EXERCISE INSTRUCTIONS: Find the lines in the listing below that include the word "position", and report how many there are, with nothing more.

+---+

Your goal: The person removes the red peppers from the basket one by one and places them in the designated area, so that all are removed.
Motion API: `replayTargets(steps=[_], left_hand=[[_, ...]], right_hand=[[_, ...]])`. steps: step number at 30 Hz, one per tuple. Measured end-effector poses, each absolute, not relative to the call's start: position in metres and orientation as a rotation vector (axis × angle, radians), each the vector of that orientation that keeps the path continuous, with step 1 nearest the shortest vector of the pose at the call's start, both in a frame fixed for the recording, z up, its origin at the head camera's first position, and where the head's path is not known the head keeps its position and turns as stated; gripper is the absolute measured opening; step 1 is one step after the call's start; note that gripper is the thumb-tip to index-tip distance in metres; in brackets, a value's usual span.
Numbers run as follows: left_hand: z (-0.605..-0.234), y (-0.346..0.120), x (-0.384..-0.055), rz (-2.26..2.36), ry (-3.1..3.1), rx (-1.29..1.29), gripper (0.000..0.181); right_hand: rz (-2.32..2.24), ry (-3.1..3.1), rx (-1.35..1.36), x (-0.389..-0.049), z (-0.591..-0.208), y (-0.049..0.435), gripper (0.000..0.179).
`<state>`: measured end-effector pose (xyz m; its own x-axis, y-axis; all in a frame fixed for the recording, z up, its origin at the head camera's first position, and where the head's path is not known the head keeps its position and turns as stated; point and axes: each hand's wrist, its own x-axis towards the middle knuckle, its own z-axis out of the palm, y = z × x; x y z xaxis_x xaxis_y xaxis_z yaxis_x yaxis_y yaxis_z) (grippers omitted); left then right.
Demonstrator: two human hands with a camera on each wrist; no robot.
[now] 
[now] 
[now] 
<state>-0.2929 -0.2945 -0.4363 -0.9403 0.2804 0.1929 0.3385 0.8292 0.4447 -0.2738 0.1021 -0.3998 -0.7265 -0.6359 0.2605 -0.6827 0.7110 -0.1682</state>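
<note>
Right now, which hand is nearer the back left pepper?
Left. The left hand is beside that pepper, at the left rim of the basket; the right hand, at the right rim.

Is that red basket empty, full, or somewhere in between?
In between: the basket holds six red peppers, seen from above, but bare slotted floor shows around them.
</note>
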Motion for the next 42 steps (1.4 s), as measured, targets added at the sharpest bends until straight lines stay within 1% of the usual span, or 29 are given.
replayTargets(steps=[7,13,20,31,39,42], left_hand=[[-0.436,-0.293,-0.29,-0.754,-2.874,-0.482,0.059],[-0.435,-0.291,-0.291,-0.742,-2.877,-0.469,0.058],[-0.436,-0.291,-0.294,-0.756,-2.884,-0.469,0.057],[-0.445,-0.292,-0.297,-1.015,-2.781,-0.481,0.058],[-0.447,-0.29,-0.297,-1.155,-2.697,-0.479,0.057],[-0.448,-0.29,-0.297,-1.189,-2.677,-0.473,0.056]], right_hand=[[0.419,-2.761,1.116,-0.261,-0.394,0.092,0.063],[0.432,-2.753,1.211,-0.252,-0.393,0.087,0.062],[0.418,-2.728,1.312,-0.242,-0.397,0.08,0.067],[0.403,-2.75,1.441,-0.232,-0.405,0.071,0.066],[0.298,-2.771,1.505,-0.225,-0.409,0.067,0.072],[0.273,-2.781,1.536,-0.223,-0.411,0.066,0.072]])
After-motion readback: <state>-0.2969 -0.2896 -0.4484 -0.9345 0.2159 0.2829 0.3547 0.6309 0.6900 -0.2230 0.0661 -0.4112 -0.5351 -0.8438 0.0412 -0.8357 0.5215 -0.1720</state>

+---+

ANSWER AREA: 2